A Casual Weekend Thing

A Casual Weekend Thing

A.J. Thomas

Bad family relations and ugly relatives abound in romance fiction, usually holding either the hero or heroine back from reaching a happily ever after. But few have loaded a character with such a horrific backstory as Thomas does in her debut. Christopher, raised in a foster home, is the brother of a convicted pedophile, whose gruesome suicide becomes the catalyst for the story.

When San Diego detective Christopher Hayes travels to the remote town of Elkin, Montana, he meets former Miami police officer Doug Heavy Runner at a Missoula gay bar on the way not knowing they will be working together after their one night stand.

When Christopher gets to tiny Elkin, where his older brother’s body is, he learns that Doug is the officer who cut down Peter’s body after his apparent suicide. But when Peter’s house burns down and Christopher recognizes anomalies about Peter’s death, he and Doug start investigating while their weekend fling heats up into something bigger and longer lasting.

Thomas piles on the baggage for both Christopher and Doug. Not only is Christopher the victim of child abuse but his brother is a convicted sex offender, preying on young boys, all of which makes Christopher reluctant to look into Peter’s life in Montana. Peter has carved “Happy Birthday” on his arms, a message to Christopher since he apparently hung himself on Christopher’s birthday.

Doug has baggage too since he straddles two worlds, not being accepted in white society because of his Native American background and not being accepted in his tribe because he is a peace officer. He’s also the owner of ranchland, something other tribal members don’t have which makes him doubly suspicious in both worlds.

Because of past trauma, Christopher has become an ultra marathon runner in an attempt to outrun his nightmares, and Doug has embraced a vegetarian lifestyle despite being raised on his family’s cattle ranch. Each man must unshackle himself from the past in order to come together fully in the present.

Thomas makes both men believable and sympathetic. Neither is a whiner and both stoically shoulder through the upheavals in their lives with grit and determination. Christopher, on medical leave from San Diego where he was shot in the line of duty, is understandably reluctant to get involved in his convict brother’s life and death. Doug, for his part, is trying to settle into the Elkin sheriff’s department and his quiet life on the ranch after his time in Miami.

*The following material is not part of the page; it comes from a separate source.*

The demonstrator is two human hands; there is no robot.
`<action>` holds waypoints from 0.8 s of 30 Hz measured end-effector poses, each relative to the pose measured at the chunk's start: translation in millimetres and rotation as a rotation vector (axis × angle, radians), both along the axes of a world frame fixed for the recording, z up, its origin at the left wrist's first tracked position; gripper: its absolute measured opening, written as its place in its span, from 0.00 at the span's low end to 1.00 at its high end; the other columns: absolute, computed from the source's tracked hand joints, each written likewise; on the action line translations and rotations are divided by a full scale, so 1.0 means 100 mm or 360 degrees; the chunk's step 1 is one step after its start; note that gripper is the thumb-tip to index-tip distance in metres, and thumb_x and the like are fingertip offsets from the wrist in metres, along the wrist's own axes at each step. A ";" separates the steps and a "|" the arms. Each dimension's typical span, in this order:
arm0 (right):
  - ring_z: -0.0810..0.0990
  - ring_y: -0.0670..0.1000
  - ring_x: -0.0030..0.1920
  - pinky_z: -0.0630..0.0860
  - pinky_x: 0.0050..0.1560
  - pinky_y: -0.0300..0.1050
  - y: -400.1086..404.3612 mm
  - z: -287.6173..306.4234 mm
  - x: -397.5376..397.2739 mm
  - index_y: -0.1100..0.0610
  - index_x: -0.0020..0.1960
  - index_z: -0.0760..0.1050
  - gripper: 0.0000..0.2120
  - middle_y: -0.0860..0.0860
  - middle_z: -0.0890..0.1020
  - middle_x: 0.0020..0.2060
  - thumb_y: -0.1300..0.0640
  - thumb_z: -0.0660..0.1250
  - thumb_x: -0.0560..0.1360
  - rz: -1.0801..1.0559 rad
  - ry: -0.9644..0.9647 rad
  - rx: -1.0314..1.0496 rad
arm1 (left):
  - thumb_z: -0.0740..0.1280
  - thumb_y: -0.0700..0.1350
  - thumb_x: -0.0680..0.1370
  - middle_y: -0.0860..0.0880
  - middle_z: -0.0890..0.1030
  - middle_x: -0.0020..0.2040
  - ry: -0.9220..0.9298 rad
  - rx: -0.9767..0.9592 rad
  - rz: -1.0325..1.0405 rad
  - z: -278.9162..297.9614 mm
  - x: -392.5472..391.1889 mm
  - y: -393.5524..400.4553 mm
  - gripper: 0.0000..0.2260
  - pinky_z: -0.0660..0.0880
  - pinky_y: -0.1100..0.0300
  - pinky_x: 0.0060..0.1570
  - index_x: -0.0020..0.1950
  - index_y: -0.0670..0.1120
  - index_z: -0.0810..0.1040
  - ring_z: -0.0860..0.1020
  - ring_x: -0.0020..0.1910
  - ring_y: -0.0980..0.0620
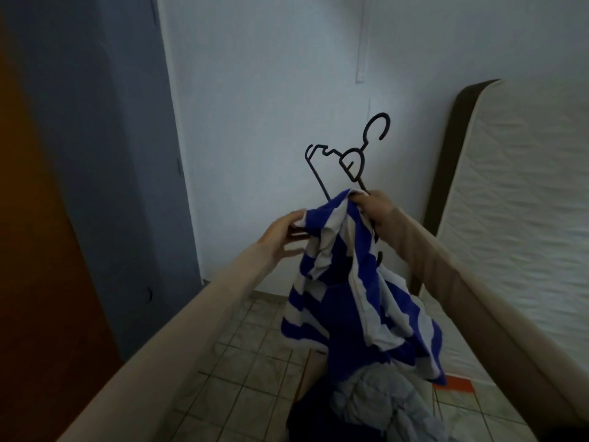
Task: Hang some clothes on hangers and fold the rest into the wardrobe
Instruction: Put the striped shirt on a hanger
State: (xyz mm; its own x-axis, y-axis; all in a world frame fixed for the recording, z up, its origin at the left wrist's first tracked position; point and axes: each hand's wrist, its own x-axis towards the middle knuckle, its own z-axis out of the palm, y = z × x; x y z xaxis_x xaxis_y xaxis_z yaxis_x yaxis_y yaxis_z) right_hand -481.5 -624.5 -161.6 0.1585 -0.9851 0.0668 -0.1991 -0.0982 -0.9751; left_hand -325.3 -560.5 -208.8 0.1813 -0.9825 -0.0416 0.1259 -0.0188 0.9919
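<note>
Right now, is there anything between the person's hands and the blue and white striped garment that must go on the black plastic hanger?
Nothing visible. The left hand and right hand both already grip the blue and white striped garment, and the right hand also holds the black plastic hanger against it.

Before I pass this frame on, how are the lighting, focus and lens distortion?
Head view: dim, bluish light with no glare; the hanger reads only as a dark silhouette against the wall. The striped garment is fairly sharp, the left hand slightly soft. Wide-angle bending curves the mattress edge and stretches both sleeves.
</note>
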 end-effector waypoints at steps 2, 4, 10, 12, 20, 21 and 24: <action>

Although the mystery surrounding Peter’s death is easy to figure out, Thomas has a nice touch, making Christopher and Doug’s growing relationship compelling and interesting to read. They slide together via ordinary conversations during an extraordinary period in both their lives.

As a first book, this one is an enjoyable way to spend a few hours and has some very valid points to make about coping with awful circumstances. Readers of gay romance would do well to put her on their map.